Лежит так Кондратьевна, шкурки тараканьи считает, не спится старухе, вспоминается кумушка. И слышит раз Кондратьевна, среди ночи звон в церкви гудит. Встала с печки да в церковь. А церковь – полна покойников: в саванах стоят покойники и все одинаковые, не видно лица, не разберешь, кто Иван и кто Марья, кто нынче помер, кто летось.
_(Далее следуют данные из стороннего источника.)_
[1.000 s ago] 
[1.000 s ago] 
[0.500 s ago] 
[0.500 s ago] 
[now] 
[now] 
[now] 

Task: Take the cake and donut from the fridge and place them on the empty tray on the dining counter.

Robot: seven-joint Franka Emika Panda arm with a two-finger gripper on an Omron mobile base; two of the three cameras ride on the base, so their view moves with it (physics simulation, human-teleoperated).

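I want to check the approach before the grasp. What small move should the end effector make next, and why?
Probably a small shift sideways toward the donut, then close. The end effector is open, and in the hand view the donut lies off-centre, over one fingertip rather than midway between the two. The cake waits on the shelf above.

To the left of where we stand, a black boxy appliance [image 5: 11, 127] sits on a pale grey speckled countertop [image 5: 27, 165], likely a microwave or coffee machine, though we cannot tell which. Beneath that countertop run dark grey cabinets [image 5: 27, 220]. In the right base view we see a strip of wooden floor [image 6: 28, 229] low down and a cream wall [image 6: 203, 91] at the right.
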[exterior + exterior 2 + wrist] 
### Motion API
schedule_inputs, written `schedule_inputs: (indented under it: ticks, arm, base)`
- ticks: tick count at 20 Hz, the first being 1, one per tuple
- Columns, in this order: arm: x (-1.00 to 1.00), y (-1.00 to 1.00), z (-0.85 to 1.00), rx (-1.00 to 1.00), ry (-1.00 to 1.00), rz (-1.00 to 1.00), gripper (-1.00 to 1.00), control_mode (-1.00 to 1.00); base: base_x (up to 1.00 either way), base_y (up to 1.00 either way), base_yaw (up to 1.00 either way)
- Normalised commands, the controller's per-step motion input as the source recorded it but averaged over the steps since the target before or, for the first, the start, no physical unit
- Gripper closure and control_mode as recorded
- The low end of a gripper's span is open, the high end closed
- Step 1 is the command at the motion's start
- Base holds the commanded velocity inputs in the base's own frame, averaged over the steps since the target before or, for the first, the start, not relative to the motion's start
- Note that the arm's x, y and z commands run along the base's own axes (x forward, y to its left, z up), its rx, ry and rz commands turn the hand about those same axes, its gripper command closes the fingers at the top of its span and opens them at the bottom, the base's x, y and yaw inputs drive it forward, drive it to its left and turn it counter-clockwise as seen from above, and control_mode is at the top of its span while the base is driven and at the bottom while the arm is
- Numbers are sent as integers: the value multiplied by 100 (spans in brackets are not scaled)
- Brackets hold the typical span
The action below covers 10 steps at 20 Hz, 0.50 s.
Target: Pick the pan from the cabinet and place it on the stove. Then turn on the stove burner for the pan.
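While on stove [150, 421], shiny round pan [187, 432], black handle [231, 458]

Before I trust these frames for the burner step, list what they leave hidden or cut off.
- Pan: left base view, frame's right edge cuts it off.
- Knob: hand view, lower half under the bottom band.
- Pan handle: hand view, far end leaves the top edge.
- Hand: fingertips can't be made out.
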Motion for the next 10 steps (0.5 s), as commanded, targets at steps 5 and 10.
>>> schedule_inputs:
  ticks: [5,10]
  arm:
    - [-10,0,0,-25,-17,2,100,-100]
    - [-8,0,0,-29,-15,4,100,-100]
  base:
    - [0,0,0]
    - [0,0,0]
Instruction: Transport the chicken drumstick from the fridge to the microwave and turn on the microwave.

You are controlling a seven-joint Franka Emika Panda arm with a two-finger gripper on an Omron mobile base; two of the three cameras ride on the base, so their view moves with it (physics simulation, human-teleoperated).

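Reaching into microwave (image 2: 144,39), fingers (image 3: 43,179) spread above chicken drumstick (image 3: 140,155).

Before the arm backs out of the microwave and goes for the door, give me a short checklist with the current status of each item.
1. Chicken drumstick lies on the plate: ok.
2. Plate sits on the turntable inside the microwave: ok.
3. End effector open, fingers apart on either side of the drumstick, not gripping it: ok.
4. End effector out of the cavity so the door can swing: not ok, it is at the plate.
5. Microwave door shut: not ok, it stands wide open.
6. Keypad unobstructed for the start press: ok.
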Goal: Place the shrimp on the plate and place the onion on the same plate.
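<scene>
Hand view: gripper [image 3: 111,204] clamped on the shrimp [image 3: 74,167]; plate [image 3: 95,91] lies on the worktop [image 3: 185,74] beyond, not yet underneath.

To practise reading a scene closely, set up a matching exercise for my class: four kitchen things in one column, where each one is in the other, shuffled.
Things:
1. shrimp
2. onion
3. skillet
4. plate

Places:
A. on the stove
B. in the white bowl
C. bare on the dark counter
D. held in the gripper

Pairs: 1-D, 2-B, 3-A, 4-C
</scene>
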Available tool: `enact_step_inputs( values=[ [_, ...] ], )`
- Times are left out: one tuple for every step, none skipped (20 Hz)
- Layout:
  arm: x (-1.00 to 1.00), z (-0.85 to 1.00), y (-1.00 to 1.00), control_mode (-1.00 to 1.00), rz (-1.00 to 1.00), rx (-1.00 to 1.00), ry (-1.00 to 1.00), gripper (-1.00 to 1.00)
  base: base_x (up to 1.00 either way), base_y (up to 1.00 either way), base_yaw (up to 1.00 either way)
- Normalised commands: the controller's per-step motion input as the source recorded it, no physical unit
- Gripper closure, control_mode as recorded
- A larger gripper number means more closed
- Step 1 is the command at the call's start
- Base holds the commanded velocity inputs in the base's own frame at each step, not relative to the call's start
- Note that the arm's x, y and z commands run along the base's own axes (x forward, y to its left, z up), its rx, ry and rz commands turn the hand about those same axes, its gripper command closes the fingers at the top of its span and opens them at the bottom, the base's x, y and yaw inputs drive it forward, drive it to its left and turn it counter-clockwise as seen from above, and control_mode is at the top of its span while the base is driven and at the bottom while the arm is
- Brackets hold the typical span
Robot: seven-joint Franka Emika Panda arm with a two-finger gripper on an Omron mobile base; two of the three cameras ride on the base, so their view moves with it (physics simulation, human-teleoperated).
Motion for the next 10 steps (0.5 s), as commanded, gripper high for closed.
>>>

И как ни всматривается Кондратьевна, – все одинаковые, стоят в своих саванах.
А кумушка знакомая, подружка Кондратьевны, сняла с себя саван и говорит:
– Нынче мы молимся, упокойники, а не вы, уходи, да чтобы не слышал никто, не сказывай!
Ушла домой Кондратьевна: не будет она мешать покойникам, еще чего доброго и съедят ее, всю-то схряпают вместе с косточками. И целый день крепко держала старуха свой полунощный зарок. Но когда среди ночи опять услышала звон, охота посмотреть покойников отогнала всякие страхи. Встала старуха с печки да скорее в церковь: кто Иван и кто Марья, кто нынче помер, кто летось, – все она высмотрит, до всего дойдет. И опять ее кумушка, подружка знакомая, уходить ей велела.
Три ночи кряду ходила Кондратьевна в церковь, три ночи прогоняла ее домой кумушка. На четвертую ночь Кондратьевна не услышала звону, на четвертую ночь у дверей стал покойник. Молча в саване стоял у дверей покойник, пугал Кондратьевну. И на следующую ночь опять у дверей стоял покойник, пугал Кондратьевну.
«Кто – Иван или Марья? Когда умерший – нынче или летось? Зачем пришел? Что ему надо?» – хочется старухе все разузнать, а как разузнаешь, – не говорит, помалкивает покойник, только пугает.
И домекнулась Кондратьевна. Еще засветло покрыла она стол скатертью, под стол петушка пустила, чтобы в полночь спел петушок, – мало ли что! – сама влезла на печку, легла ночи ждать.
Лежит Кондратьевна на печке, шкурки тараканьи считает, ждет ночи, ждет покойника.
И пришла ночь, стал ночью у дверей покойник. Увидела его Кондратьевна, да скорее с печки, манит к столу.